IL BIPOLARISMO PER BLOCCARE L’INDIPENDENZA DEL NORD

IMG-20180810-WA0030di ROBERTO PISANI –  Italia: un paese di democristiani. Sembra passato un secolo dalla caduta della Prima Repubblica, vista la velocità con cui cambia la politica. Prima di tangentopoli l’Italia era governata da un pentapartito composto da DC, PSI, PSDI, PRI E PLI. Sigle pressochè sconosciute ai giovani rampolli politici, ma conosciutissime a chi ha qualche anno di battaglie in più sulle spalle e qualche capello in meno. Eppure questi partiti hanno fatto il bello e il cattivo tempo, politicamente ed amministrativamente parlando, con l’intento di fermare l’avanzata di quello che era, allora, il partito del popolo, dei lavoratori, ossia il PCI, che rappresentava il rischio di interferenze sovietiche nello stato che ospita il Vaticano. Non si poteva fare.

Poi scoppia lo scandalo tangentopoli dove rimangono invischiati praticamente tutti i partiti, Lega compresa.

E allora bisogna correre ai ripari, salvaguardare gli interessi, rifarsi una verginità, cercare degli agnelli da sacrificare. Si deve dare una parvenza di cambiamento. Si cambia qualche faccia, qualche nome.

E ci si inventa il bipolarismo. Ma come? In una nazione dai mille partitini? E i democristiani che costituivano, stando ai voti, la maggioranza degli elettori? Che fine sono destinati a fare, in uno stato dove, nei paesi, i parroci contano più dei sindaci?

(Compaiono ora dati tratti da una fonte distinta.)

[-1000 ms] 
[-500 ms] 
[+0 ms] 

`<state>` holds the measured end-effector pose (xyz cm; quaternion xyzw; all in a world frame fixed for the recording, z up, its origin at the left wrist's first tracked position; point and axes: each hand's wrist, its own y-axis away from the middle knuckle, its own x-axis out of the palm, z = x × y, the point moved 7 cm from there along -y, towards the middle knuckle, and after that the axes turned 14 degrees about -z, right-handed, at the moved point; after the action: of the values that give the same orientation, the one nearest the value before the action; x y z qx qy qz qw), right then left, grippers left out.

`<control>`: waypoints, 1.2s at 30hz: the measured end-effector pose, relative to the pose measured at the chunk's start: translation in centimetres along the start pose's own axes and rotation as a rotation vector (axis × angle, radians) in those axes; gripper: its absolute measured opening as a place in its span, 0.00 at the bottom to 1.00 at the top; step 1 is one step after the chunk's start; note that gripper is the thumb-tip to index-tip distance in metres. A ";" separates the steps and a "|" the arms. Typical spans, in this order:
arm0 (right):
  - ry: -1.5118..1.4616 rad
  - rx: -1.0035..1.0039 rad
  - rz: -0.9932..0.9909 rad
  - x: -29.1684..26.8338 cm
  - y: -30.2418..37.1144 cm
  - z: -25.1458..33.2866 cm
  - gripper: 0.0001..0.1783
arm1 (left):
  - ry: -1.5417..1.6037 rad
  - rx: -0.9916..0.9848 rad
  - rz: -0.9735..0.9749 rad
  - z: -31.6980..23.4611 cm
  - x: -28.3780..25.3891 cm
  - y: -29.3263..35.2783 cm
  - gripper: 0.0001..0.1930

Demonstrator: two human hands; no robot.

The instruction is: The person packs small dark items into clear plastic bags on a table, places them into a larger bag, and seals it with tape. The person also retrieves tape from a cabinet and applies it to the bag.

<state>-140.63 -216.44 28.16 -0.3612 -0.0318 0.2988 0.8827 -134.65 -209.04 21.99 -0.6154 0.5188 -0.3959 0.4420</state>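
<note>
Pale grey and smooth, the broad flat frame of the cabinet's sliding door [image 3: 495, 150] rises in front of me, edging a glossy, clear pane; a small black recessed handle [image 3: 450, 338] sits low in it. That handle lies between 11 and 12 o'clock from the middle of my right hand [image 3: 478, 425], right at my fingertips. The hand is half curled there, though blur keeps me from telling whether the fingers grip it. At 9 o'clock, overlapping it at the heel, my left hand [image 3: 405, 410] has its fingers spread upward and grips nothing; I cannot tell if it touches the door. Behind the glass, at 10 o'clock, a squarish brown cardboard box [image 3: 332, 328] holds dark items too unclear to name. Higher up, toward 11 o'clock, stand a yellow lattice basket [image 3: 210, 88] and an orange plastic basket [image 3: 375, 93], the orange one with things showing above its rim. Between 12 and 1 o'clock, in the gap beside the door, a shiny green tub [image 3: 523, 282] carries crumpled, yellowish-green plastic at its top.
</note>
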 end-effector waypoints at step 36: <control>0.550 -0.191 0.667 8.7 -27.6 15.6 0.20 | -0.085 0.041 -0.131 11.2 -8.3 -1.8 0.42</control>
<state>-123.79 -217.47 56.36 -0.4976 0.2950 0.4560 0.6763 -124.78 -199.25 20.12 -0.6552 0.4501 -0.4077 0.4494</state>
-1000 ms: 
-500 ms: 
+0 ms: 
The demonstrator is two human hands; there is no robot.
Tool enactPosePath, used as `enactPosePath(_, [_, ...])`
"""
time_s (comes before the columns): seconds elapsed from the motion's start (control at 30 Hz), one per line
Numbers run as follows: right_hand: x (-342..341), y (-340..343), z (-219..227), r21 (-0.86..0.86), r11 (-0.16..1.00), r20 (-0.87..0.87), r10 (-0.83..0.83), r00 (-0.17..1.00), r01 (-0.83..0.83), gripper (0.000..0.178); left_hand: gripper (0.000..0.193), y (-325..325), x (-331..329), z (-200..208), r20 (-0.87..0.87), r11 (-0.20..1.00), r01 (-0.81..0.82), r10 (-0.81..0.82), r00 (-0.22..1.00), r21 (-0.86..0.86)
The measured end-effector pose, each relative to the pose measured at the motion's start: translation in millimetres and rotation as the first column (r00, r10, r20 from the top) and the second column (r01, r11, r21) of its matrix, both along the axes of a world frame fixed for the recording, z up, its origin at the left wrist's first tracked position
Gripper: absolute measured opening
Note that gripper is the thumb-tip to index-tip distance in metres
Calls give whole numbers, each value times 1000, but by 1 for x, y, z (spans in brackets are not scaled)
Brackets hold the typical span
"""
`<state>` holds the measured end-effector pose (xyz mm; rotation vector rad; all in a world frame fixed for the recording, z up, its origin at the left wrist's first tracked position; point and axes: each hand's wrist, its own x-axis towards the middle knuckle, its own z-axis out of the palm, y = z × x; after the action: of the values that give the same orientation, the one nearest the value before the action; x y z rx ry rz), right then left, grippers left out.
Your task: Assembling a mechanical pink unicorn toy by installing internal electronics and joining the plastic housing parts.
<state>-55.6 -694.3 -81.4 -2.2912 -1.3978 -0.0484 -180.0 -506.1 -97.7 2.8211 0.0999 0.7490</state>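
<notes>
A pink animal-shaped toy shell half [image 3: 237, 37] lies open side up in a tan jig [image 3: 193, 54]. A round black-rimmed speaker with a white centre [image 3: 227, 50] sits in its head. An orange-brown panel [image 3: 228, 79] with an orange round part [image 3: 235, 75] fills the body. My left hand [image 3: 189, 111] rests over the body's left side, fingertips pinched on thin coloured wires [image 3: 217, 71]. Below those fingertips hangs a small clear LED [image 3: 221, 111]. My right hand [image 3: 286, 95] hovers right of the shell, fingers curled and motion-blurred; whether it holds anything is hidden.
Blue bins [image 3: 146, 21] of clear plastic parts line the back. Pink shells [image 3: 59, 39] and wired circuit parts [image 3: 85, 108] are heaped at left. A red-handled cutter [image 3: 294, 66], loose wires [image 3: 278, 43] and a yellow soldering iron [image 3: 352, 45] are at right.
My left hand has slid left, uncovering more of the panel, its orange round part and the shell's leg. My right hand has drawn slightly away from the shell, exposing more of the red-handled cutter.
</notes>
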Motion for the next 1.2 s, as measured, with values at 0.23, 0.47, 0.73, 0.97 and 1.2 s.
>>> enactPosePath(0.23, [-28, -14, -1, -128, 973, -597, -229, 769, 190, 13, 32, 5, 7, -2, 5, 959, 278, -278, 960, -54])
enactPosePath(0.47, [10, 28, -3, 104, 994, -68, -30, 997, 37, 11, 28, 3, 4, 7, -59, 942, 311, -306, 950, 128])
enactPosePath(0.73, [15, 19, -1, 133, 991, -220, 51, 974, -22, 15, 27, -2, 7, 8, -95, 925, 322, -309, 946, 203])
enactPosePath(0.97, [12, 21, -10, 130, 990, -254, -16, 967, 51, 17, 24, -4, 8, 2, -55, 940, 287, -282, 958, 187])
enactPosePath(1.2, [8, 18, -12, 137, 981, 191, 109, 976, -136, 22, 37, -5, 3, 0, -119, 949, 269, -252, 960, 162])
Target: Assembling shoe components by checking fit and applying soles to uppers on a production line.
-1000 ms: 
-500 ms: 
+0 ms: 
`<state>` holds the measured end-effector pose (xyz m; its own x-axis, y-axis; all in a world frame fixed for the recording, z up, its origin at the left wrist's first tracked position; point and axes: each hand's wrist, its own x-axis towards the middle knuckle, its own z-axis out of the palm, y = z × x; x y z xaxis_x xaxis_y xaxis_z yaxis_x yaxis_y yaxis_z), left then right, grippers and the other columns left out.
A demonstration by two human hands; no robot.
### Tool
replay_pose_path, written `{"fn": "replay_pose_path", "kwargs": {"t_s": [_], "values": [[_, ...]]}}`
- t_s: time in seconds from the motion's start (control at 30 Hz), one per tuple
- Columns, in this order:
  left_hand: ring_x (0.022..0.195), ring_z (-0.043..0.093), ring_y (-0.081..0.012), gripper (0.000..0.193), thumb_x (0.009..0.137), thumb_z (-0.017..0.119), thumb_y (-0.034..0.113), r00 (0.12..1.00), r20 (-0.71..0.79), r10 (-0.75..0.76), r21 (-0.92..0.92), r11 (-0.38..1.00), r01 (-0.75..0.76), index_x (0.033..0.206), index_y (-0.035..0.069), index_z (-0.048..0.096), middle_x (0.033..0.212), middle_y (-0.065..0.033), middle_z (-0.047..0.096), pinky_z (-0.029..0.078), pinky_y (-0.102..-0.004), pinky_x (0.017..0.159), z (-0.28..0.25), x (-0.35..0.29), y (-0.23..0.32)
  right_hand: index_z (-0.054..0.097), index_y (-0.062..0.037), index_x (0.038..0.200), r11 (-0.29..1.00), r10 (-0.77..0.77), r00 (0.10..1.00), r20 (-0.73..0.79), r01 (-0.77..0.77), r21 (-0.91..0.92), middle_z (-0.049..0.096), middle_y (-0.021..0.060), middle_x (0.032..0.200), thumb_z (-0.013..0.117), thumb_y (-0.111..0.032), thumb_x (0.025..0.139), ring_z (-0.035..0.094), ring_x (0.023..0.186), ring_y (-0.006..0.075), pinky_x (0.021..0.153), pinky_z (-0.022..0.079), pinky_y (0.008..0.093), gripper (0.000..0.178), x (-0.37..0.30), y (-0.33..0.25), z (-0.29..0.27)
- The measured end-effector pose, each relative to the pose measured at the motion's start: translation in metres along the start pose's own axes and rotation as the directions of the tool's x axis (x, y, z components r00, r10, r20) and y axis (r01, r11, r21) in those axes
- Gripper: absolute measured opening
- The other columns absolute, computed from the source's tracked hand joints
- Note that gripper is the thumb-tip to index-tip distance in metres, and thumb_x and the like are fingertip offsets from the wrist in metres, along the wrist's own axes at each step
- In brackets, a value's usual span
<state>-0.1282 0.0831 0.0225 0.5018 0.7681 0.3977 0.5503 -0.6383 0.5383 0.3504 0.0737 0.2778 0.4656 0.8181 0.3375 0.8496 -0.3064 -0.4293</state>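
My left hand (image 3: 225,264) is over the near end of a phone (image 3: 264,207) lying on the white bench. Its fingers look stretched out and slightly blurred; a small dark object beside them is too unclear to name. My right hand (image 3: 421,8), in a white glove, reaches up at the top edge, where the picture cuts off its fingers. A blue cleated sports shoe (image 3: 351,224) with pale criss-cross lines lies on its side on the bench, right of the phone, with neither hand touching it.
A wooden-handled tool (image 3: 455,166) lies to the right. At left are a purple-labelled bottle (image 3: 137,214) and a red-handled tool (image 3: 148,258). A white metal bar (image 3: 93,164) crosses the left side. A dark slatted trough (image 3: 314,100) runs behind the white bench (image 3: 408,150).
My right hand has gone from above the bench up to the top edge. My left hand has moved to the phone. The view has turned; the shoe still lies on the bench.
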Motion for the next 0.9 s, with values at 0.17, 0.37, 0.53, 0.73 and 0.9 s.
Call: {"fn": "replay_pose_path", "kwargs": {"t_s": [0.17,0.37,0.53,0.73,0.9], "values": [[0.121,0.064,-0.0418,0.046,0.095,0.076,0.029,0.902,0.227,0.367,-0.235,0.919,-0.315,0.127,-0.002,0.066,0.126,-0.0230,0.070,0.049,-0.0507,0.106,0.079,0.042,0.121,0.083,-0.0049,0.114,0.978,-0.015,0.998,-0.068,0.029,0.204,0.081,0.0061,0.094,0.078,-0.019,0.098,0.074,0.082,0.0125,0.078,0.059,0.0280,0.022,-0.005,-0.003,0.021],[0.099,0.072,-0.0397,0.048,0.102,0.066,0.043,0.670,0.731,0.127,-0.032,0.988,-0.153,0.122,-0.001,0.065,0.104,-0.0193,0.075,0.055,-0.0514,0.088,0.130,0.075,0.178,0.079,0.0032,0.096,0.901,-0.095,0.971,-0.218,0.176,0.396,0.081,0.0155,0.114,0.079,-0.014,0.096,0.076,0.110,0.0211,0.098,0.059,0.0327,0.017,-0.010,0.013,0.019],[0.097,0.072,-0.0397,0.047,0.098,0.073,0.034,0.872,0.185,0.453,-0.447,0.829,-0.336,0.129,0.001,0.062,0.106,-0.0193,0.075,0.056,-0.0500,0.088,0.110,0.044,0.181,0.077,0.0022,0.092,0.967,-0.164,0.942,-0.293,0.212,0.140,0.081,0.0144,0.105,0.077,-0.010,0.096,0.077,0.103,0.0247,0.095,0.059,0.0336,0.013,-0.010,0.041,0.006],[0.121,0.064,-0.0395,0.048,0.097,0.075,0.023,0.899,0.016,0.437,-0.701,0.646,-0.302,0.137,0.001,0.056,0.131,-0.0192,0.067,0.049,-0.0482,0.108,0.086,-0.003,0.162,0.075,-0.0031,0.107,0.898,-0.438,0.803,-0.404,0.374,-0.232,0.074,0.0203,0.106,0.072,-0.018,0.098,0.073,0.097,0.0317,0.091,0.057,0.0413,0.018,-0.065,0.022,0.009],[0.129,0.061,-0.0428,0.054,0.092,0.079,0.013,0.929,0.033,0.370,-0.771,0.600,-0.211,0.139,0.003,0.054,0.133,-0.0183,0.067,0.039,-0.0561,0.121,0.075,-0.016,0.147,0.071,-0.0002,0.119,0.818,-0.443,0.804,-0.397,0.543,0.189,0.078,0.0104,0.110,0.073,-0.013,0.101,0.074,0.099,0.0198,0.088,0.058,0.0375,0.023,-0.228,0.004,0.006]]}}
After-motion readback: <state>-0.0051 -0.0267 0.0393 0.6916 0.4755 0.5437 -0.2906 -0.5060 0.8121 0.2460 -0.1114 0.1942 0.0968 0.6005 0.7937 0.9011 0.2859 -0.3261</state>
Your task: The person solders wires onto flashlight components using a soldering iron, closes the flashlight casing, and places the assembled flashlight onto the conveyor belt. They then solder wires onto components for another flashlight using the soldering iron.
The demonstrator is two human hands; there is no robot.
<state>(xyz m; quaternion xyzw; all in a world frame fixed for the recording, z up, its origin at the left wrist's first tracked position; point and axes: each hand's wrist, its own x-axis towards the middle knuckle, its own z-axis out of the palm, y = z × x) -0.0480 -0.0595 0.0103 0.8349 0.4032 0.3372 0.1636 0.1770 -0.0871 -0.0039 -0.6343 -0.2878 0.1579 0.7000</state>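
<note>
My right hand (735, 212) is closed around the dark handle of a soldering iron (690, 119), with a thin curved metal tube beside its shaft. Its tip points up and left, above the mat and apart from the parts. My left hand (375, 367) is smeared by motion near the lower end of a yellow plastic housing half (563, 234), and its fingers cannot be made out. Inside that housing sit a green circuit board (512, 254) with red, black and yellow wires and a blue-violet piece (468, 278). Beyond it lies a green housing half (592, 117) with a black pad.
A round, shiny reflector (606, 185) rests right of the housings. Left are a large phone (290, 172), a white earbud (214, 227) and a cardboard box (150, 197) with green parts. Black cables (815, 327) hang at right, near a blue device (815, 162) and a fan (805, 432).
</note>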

Il bipolarismo? Destra contro sinistra? Suona come una bestemmia in chiesa in uno stato centrista e cattolico come l’Italia. E allora si fa una variante tutta italiana: il centrodestra contro il centrosinistra. E allora i democristiani? Semplice: un po’ di qua e un po’ di la, così chiunque vinca loro ci sono sempre. Ed è molto più facile il salto della quaglia tra uno schieramento e l’altro.

E cosa comporta questa nuova condizione politica? Che i piccoli partiti o si schierano da una o dall’altra oppure sono destinati a sparire, aiutati in questo da una legge elettorale maggioritaria o falsa proporzionale con l’aggiunta della spada di Damocle della soglia di sbarramento. Tutto questo per dare governabilità, ci dicono. Peccato che la storia ha dimostrato l’esatto contrario: i governi della cosiddetta seconda repubblica sono durati meno di quelli della prima.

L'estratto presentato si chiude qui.